THE TASK: Look through the entries for the string "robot" and copy every line where it shows up.

*** RECORDS FOR THIS TASK

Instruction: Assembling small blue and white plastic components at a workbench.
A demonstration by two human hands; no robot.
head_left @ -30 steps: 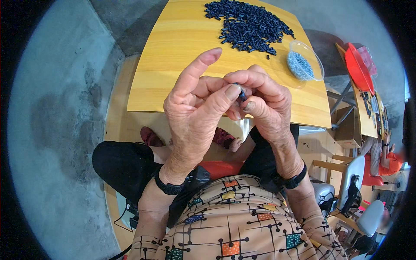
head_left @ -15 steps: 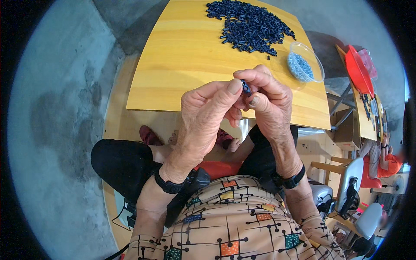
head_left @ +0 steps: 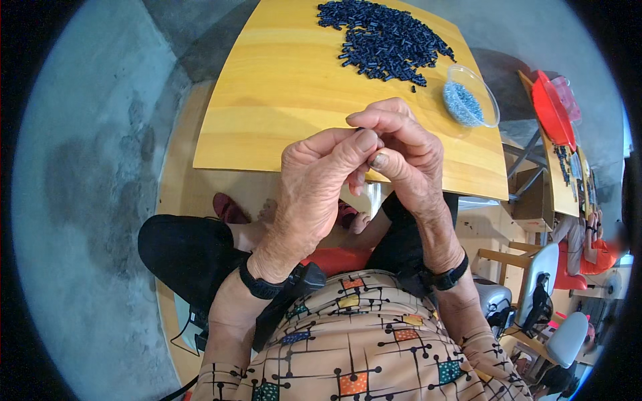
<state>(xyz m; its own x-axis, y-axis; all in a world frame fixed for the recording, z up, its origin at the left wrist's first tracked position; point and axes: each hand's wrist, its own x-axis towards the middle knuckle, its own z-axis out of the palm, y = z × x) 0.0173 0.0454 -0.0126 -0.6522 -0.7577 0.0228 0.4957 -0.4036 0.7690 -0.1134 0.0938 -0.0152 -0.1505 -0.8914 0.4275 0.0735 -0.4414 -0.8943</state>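
Note:
My left hand (head_left: pixel 314 167) is closed in a pinch, thumb against fingers, on a small dark plastic piece. Only a sliver of the dark piece (head_left: pixel 361 129) shows above the left thumb; the rest is hidden by fingers. Pressed up against those fingertips, my right hand (head_left: pixel 408 144) is closed too, its index finger arching over the left thumb. What lies between the right fingertips cannot be made out. Both hands hover over the near edge of the yellow wooden table (head_left: pixel 267 87). Farther back lies a wide pile of small black plastic pieces (head_left: pixel 384 43).
A clear round tub (head_left: pixel 471 100) of small silvery metal parts stands at the table's right, with one loose black piece (head_left: pixel 413 89) near the pile. On another table at the right are a red basin (head_left: pixel 554 110) and dark parts. A person in orange (head_left: pixel 595 257) sits beyond.
The small dark piece, plainly visible between my fingertips before, is now almost covered. My right hand has shifted slightly left, its fingers drawn closer over the left thumb.

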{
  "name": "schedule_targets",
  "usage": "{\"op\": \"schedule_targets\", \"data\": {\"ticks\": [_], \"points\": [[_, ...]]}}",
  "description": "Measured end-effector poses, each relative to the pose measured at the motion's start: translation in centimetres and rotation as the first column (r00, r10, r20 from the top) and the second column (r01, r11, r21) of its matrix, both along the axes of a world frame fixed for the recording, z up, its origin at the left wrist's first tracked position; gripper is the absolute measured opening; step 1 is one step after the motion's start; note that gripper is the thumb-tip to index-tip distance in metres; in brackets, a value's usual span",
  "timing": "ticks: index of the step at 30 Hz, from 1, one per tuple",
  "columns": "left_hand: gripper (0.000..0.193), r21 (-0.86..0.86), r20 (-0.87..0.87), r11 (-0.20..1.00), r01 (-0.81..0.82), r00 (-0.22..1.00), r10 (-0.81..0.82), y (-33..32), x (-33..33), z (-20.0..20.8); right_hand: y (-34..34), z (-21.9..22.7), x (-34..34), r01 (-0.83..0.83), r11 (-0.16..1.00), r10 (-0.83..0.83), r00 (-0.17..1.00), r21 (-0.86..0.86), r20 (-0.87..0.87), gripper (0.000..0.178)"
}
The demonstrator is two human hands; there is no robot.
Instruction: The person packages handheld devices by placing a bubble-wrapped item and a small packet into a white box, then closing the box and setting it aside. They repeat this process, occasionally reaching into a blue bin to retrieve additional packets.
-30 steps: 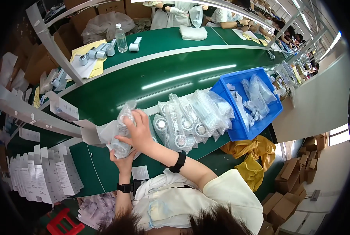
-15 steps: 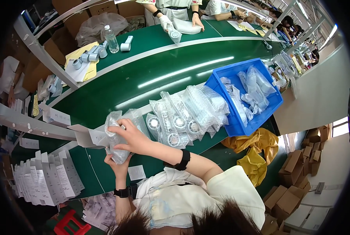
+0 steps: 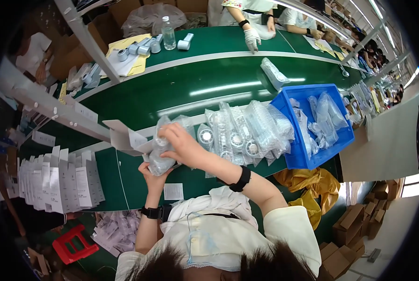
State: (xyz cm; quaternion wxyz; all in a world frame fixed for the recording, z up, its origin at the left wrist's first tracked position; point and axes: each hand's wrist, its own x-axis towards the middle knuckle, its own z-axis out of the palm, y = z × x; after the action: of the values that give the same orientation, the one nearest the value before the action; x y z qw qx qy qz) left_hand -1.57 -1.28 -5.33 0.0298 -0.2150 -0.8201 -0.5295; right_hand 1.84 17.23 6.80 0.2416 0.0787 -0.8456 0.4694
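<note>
"Looking from the near edge, what comes first?"

"A small white paper slip [image 3: 173,191] on the green surface [image 3: 135,194], then the left hand [image 3: 155,177], cupped at the near end of a clear-wrapped pack [image 3: 160,161]."

"Are its fingers closed?"

"They curve in under that end, but the grip is partly hidden; I can't tell how far they close, or on what."

"And the right hand [image 3: 183,144]?"

"Over the pack from its right side. The fingers are arched, parted from the thumb by roughly the pack's width, and they have hold of it."

"So which way does the pack lie?"

"Long axis roughly near to far, directly beneath the right fingers. The left hand is nearer its near end; the right covers the middle and far part."

"Where's the open white carton [image 3: 120,135] from there?"

"Just left of the pack, one flap toward it. I can't tell whether they touch."

"Anything farther?"

"To the right, a row of bubble-wrapped packs [image 3: 237,133], then a blue bin [image 3: 299,161]. Beyond, a lone wrapped pack [image 3: 274,74] lies apart from a co-worker's gloved hand [image 3: 252,40]."
</note>
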Motion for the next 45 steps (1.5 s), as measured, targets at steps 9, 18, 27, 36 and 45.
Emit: {"op": "schedule_targets", "data": {"ticks": [9,18,27,36,45], "points": [[0.084,0.035,0.099,0.999,0.002,0.995,-0.005,1.0,-0.4,0.6,-2.1,2.3,0.1,0.117,0.948,-0.083,0.988,0.294,-0.127,0.043],[0.081,0.030,0.061,0.999,-0.017,0.998,0.015,2.0,0.3,0.8,-3.8,0.9,-1.2,0.046,0.842,-0.046,0.999,0.537,-0.013,0.044],[0.072,0.267,0.166,0.960,0.086,0.977,-0.134,0.5,-1.9,0.3,-2.7,-0.1,1.6,-0.040,0.891,0.056,0.998,0.451,-0.022,0.046],[0.041,0.202,-0.094,0.887,0.414,0.910,-0.403,1.3,-3.6,8.3,-2.3,-1.6,3.9,-0.046,0.907,0.118,0.982,0.418,-0.148,0.042],[0.012,0.200,0.254,0.974,0.104,0.955,-0.154,0.1,-6.2,7.6,-3.2,-2.9,4.1,-0.001,0.808,0.166,0.960,0.590,-0.225,0.037]]}}
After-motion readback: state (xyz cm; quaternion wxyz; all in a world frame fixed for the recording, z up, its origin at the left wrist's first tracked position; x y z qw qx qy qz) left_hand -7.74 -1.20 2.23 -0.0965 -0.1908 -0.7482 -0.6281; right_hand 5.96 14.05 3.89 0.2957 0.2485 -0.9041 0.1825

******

RESPONSE FOR THIS EXERCISE:
A demonstration by two human hands; no robot.
The demonstrator is two human hands; there is no robot.

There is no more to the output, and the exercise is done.